Bitcoin, Ethereum, or… both?
As noted, there’s a lot of excitement around Ethereum — remember, Ether just hit all-time-highs! But until the aforementioned Ethereum 2.0 is a known quantity, there remain doubts about its ability to meet the already significant need for bandwidth to support transactions. And while the launch of this improved Ethereum network is a testament to the strength of the project – it also represents change, and, in turn, risk.
When it comes to price, all things considered, it’s very possible that Ether will continue to outperform Bitcoin in 2021. Even as Ethereum has not yet fully realized the benefits from the growing popularity of DeFi dApps and NFTs. “The exploding NFT market will directly benefit the value of ETH, and I think that ETH has room to grow until its price encompasses the current excitement,” says writer and analyst Noam Levenson.
Remembering that institutional investors have been a vital element in driving up the value of Bitcoin over the past year, moving forward, will more traditional investing giants turn their attention to Ethereum? If that happens, “it would mean that mainstream institutions validate not only the current value of ETH but also the Ethereum ecosystem as a whole,” according to Haohan Xu, CEO of digital asset trading network Apifiny.
In just the past few months, we’ve seen increasing evidence that institutional investors are in fact realizing the value in the Ethereum ecosystem. Grayscale Investments, the world’s largest digital asset manager, added almost $1 billion to their cryptocurrency trusts in a 24-hour period. This included $586.5 million in ETH (as compared to $283.3 million in BTC) — historically, these figures would be more than likely reversed. In addition, according to filings with the Securities and Exchange Commission (SEC), two ETH funds launched by Galaxy Digital (a cryptocurrency asset management firm led by Mike Novogratz, a notorious Bitcoin bull) have thus far received at least $32.1 million in investment. These moves by financial giants like Grayscale and Galaxy further ignite the conversation and represent an increasingly positive sentiment surrounding the second-largest cryptocurrency.
In closing, let me just remind readers that there is another way to look at this BTC vs. ETH debate; perhaps we need to ask “why can’t we all just get along?” Analyst Jason Peckham of Invictus Capital points out that while Bitcoin and Ethereum are naturally compared to one another, it doesn’t really make much sense because both are vying for “separate and mutually beneficial use-cases,” and investors get into the two coins for different reasons.
Bitcoin is often considered a “currency token,” and Ether a “utility token.” Because of this, it is unlikely that Ether will overtake Bitcoin in terms of market capitalization.
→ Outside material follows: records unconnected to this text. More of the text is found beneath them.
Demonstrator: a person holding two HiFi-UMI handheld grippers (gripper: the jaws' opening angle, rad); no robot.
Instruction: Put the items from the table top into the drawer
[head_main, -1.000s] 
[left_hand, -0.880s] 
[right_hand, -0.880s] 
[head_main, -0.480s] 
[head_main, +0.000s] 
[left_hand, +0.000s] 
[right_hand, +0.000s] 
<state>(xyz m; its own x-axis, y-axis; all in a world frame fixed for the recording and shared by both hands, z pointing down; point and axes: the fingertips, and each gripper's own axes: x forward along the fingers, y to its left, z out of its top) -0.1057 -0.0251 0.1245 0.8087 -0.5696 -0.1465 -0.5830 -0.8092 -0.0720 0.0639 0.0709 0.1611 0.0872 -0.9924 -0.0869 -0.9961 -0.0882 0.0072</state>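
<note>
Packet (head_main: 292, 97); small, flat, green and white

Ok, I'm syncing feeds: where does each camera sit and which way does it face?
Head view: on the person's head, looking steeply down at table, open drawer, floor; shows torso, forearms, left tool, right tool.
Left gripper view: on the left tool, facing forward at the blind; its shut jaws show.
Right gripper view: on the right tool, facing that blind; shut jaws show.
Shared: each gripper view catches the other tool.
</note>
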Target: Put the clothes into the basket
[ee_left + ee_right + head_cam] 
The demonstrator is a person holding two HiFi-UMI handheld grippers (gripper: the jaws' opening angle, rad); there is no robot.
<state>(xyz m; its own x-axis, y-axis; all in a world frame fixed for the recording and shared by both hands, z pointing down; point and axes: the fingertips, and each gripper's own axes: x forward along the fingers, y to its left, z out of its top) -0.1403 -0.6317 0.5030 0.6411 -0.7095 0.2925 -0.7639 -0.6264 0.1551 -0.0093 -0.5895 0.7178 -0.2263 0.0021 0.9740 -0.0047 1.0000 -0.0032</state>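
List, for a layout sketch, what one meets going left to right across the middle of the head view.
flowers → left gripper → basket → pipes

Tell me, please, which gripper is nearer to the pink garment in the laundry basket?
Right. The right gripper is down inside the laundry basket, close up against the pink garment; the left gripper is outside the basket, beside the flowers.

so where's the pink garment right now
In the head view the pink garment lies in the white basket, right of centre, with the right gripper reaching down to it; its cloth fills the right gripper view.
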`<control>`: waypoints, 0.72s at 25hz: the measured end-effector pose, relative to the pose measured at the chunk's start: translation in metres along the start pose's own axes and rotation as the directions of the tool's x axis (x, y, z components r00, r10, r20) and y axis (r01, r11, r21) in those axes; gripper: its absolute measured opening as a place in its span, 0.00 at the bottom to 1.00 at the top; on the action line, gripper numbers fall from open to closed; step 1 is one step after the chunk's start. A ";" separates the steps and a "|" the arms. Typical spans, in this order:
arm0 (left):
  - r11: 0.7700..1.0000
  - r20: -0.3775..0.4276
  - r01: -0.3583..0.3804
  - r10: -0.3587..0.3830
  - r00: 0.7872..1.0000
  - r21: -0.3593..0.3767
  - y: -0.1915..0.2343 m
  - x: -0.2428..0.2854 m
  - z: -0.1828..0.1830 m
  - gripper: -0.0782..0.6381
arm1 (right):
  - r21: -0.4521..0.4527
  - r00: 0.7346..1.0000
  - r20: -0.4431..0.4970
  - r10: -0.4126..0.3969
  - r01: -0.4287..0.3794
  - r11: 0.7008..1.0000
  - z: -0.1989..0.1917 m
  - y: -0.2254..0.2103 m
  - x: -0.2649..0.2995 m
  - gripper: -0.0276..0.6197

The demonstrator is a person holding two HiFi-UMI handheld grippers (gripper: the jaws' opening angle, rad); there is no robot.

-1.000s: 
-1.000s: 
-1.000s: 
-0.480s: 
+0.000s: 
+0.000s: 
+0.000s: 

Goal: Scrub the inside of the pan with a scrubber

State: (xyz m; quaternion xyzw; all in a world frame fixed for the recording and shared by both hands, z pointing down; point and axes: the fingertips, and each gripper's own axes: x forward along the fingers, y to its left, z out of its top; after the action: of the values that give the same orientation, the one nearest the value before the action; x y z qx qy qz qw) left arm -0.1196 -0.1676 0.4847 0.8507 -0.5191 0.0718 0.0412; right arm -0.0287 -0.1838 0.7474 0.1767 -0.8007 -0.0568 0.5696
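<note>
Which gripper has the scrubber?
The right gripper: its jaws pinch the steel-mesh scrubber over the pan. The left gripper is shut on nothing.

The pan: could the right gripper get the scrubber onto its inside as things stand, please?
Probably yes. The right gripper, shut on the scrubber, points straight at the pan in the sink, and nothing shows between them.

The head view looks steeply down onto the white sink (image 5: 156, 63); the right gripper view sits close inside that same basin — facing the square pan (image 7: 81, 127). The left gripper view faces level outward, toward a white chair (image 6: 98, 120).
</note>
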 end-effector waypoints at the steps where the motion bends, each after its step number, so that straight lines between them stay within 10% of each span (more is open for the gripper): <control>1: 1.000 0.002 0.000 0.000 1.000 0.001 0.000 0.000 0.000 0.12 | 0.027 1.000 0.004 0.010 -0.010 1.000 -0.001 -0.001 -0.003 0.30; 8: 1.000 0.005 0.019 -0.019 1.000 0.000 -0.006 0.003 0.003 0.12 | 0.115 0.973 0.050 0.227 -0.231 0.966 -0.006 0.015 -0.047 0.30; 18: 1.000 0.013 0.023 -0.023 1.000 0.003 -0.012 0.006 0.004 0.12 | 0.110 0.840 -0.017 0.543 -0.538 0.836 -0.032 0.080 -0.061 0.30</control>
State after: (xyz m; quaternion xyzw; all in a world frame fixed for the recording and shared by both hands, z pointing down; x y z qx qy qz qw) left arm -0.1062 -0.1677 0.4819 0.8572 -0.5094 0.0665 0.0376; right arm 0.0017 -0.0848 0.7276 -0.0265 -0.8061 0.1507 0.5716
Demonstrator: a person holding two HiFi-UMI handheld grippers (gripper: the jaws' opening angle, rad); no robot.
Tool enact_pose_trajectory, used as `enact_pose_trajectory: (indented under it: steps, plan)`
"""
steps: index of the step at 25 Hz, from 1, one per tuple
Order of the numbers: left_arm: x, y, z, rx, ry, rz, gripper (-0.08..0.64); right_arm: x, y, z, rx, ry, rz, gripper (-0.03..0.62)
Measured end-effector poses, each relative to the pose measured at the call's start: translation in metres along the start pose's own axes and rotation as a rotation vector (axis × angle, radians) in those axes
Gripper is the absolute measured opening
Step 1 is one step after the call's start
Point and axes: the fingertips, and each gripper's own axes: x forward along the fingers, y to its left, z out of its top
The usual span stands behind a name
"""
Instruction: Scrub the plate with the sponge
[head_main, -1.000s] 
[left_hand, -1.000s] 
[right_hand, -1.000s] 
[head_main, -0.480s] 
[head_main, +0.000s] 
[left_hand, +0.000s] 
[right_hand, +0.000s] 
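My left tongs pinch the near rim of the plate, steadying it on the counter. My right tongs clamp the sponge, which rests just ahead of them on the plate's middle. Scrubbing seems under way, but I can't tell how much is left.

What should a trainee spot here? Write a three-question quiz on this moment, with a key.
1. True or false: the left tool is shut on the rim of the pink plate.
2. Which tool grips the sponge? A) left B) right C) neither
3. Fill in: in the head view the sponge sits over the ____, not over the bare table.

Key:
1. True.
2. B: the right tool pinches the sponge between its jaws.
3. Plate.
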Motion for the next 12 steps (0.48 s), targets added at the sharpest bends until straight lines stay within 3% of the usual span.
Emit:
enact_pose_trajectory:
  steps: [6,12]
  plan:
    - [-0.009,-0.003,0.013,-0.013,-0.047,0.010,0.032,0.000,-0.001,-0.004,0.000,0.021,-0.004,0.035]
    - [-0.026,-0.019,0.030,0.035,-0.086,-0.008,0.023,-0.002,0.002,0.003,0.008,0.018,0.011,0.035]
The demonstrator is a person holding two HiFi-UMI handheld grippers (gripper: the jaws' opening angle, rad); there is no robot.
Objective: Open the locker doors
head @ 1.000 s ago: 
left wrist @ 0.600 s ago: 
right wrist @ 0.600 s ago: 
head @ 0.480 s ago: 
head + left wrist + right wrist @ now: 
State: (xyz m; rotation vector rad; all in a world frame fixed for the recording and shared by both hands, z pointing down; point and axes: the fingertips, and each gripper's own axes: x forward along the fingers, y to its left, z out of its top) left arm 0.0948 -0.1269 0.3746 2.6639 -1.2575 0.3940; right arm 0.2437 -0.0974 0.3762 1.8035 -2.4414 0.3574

The two are different heads of the same animal. And while there is increasing interest in what Ethereum can offer, the “digital gold” that is Bitcoin, at least to date, remains king.
“BTC is unlikely to be dethroned as the leading cryptocurrency, but the growth shown on the Ethereum blockchain is hard to bet against,” says Peckham, adding “BTC’s ‘digital gold’ narrative is straightforward, which is beneficial for attracting new users who may be intimidated by the apparently more complex and dynamically evolving ETH narrative.”